# Summer Sausage ???????



## Tiny (Dec 19, 2006)

How you do it????

I'm tired of grining up my venison and giving a bunch of it away at the beginning of deer season each year...

I would like to make some summer sausage so I can make sure it get eatin'

Any body have any idea how to make summer sausage???? Can I get a recipe and instructions please???


----------



## txbigred (Aug 7, 2007)

tinyrogerd01 said:


> How you do it????
> 
> I'm tired of grining up my venison and giving a bunch of it away at the beginning of deer season each year...
> 
> ...


Do you have a smoker??...not a BBQ pit. I use Leggs seasonings, cheese, jalopenos and cure... smoke until internal temp is 152, cool water shower and enjoy. PM for more info.

Dave

Dave


----------



## Hop (May 21, 2004)

Go to academy and buy a box of the high mountain summer sausage kit.
Add a few japs and cheese when you stuff it. It's pretty easy, the hardest part is stuffing and grinding.
http://shop.himtnjerky.com/online/product.php?productid=32&cat=251&page=1

--Hop


----------



## Tiny (Dec 19, 2006)

I do have a smoker/bbq not a grill, but a smoker. Could I use it or should I just make a trash can smoker as seen on the food channel for smoking salmon???

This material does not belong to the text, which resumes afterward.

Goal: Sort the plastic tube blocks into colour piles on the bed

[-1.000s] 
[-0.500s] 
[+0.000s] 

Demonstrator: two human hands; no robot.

I could build some racks to hold the sausage up and down and put it in the pit right???


----------



## Too Tall (May 21, 2004)

Roger you don't need anything fancy. Make a 4'x4' box out of plywood and use a hotplate with a chip holder or make a fire outside the box in something and vent it into the smoker. It will work just fine.

This is the smoker we use at a buddies ranch. Its just 5/4 boards 4'x8' and uses the tarp layed in the back of the truck as a cover. The firebox is outside and piped over to the box. Thats 160+ lbs of sausage that just got done.


----------



## Hop (May 21, 2004)

tinyrogerd01 said:


> I could build some racks to hold the sausage up and down and put it in the pit right???


I made about 15lbs sitting on the grates. The summer sausage doesn't need to be hung up. The main reason for hanging them is to keep the casing looking pretty, allows more air around um and you can fit more in a pit. Just depends on how much you want to make at a time.
The first time I made summer sausage I did it on a NEW BRAUNFELS HONDO JUNIOR SMOKER. http://www.academy.com/index.php?pa...rs&start=0&zoom=1&selectedSKU=0263-02219-2801
It was cheap but, it got the job done. You just have to learn your pit and how to control the temps.
--Hop


----------



## Tiny (Dec 19, 2006)

My pit is pretty easy to control. I just got it not too long ago. I can maintain 250 very easily and could possibly even go lower.

How long does it generally take to get the meat up to temperature??

Do you cold wash it frequently or just when its done cooking??


----------



## mrmcdowe (Oct 27, 2008)

That's a great operation you have there!


----------



## Too Tall (May 21, 2004)

tinyrogerd01 said:


> Do you cold wash it frequently or just when its done cooking??


I've never done it.

One thing we do when making sausage. Let the casings throughly dry before before smoking. Wet casings seem to have a bitter taste when they are smoked. Others may vary but thats what we have found.


----------



## Hop (May 21, 2004)

Tiny, 
Read this http://www.himtnjerky.com/product/summer_sausage.php
It should help ya out some.
--Hop


----------



## Tiny (Dec 19, 2006)

Thanks Guys!


----------